Thought provoking article once again. As you say, in controlled environments in the context of a clinical trial, we know these drug classes work (in isolation). We also know, per Salim Yusuf’s work I believe, as well as Secure study from ESC 2022, that polypill with several classes of agents is effective.

As you say, I don’t think this study negates those findings. However, it does raise questions about the translation of those RCT findings to the real world (which is and should always be a consideration). When you take these meds, they work; but they can’t work unless you take them. And there are myriad reasons why people don’t take them.

In this case, however, I would question the external validity of this study. The cost differential was only $35 a month. I don’t mean to make light of this for low/fixed income seniors (and I live in BC which is next to Alberta, and our drug coverage is similar), but it doesn’t necessarily apply to scenarios where the cost differential may be more substantial. Also, the PDC80 (their surrogate for scripts filled, and by extension, presumably pills taken) showed only 3-4% difference in both RASS blockers and statins. This difference was statistically significantly different, but I don’t know if that is a clinically meaningful difference.

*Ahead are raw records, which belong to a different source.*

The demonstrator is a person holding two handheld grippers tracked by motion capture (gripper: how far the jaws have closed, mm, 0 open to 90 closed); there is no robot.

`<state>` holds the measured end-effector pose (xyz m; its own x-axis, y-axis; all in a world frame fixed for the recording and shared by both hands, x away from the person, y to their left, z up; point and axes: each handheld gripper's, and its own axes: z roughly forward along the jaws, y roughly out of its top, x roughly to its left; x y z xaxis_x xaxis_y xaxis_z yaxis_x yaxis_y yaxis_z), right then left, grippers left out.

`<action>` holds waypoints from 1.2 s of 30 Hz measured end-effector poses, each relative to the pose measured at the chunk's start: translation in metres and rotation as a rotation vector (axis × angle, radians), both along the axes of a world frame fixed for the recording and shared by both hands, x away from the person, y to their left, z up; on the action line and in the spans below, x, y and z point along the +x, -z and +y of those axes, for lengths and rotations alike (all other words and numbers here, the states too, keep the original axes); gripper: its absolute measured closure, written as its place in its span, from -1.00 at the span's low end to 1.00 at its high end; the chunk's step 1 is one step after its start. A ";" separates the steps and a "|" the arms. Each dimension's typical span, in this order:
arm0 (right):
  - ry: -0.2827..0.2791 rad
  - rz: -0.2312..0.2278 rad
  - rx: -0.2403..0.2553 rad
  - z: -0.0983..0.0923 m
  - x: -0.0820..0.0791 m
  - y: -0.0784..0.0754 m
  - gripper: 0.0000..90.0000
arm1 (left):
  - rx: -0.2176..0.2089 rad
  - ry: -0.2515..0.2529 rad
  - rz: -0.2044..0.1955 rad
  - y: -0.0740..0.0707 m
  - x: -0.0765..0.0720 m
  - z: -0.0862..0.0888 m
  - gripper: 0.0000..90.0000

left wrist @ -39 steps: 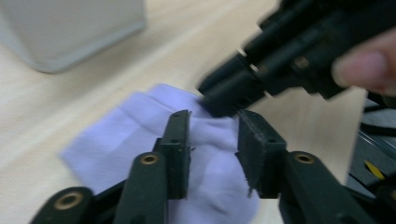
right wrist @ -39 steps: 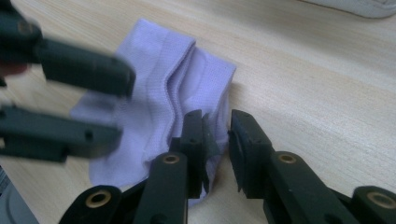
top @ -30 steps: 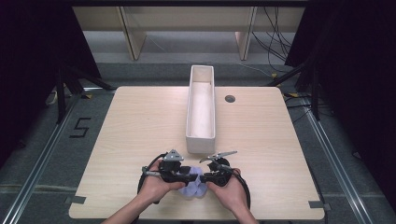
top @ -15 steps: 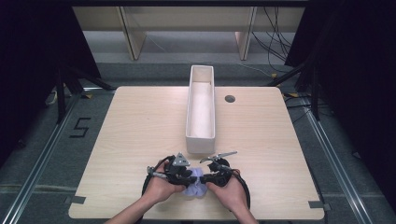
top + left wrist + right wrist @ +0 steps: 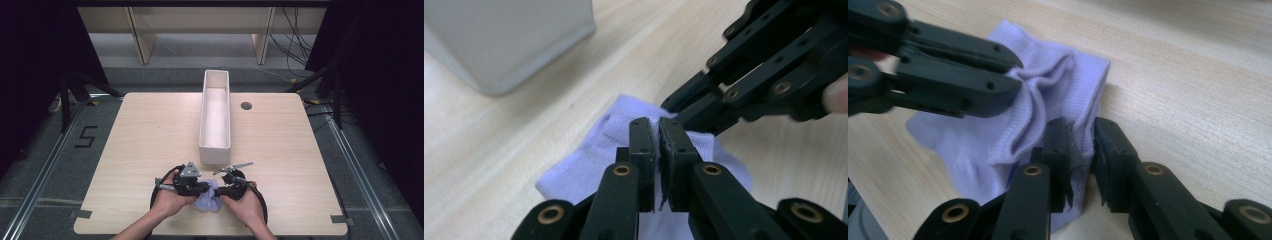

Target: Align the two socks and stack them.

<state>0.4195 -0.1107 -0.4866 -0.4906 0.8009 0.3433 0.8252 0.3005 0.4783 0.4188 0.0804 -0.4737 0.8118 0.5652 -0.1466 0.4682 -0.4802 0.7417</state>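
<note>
While both grippers pinch the sock [image 5: 207, 199] at the table's [image 5: 130, 150] 6 o'clock edge, it bunches between them, likely to fold or open the cuff. The left gripper [image 5: 658, 131] has just been closing and now clamps the ribbed hem; the right gripper [image 5: 1079, 134] bites a fold of the same cloth. A white bin [image 5: 216, 116] stands at 12 o'clock, apart; nothing blocks the way.
</note>
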 end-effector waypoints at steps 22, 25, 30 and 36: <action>0.039 -0.030 0.021 -0.029 -0.004 -0.012 0.69 | -0.065 -0.009 0.015 0.001 0.003 -0.002 0.86; 0.030 -0.013 0.011 -0.026 -0.005 -0.003 0.70 | -0.078 -0.009 0.032 0.003 0.004 -0.004 0.86; 0.031 -0.015 0.004 -0.024 -0.005 -0.001 0.70 | -0.082 -0.008 0.035 0.009 0.005 -0.009 0.85; 0.036 -0.009 0.009 -0.024 -0.006 -0.002 0.67 | -0.059 -0.010 0.033 0.018 0.005 -0.012 0.81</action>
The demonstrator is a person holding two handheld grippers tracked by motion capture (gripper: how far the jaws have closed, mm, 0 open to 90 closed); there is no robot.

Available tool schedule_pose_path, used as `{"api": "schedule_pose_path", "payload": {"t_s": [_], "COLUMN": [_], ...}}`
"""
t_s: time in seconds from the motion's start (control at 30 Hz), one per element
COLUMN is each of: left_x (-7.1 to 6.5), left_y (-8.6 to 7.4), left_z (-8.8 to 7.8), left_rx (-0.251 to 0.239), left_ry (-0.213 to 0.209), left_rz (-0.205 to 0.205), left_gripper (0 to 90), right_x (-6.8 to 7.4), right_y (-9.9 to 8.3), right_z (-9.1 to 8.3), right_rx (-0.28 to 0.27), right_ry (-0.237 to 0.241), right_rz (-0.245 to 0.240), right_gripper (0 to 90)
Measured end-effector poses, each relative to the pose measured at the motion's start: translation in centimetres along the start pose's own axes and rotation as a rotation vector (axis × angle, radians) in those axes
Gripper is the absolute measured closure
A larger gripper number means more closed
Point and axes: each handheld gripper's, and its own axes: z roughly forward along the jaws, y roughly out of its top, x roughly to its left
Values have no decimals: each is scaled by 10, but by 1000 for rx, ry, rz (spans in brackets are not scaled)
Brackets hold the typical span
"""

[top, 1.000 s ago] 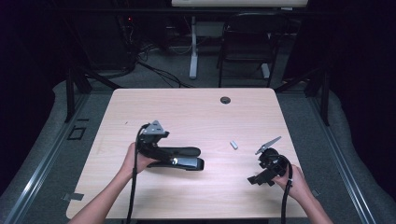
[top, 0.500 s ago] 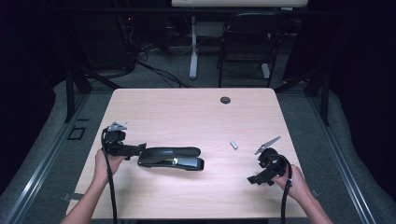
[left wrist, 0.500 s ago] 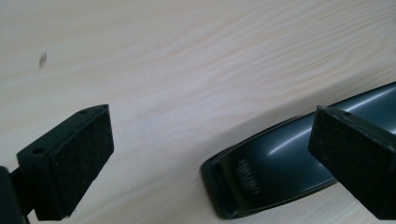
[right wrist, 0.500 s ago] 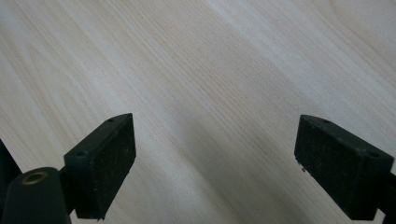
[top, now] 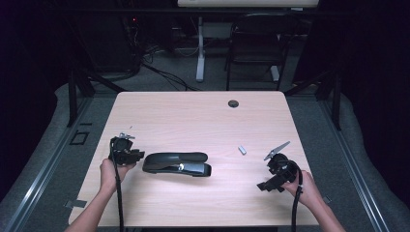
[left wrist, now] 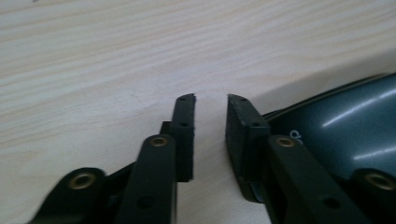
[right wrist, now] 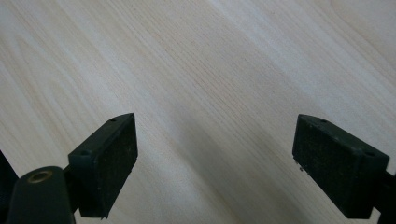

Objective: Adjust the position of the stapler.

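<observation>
A black stapler (top: 178,164) lies flat on the wooden table (top: 193,121), left of its middle. My left gripper (top: 137,156) rests low just off the stapler's left end, pointing at it. In the left gripper view its jaws (left wrist: 211,107) have just been closing and stand a narrow gap apart with nothing between them; the stapler's dark glossy body (left wrist: 345,130) lies close beside the right jaw. My right gripper (top: 265,185) is held near the front right of the table. Its jaws (right wrist: 215,154) are wide open over bare wood.
A small pale strip (top: 242,150) lies on the table between the stapler and the right gripper. A round dark grommet (top: 233,103) sits near the far edge. Chairs, desk legs and cables stand on the floor beyond the table.
My left gripper has moved left and down, from over the stapler's left end to the table beside it. The stapler and the right gripper have stayed put.
</observation>
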Motion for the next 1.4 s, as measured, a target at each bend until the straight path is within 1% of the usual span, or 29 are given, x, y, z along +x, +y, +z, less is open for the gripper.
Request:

So instead, I would interpret this study as showing that, when the medication Copay cost is not huge, and getting meds for free does not make a huge financial difference, it does not result in a huge or clinically significant difference in medication compliance. That small absolute difference in compliance does not translate into clinical outcome endpoint differences. Whether such a policy would make a difference when dealing with more expensive therapies, or where the financial burden is substantially higher in general, remains unknown.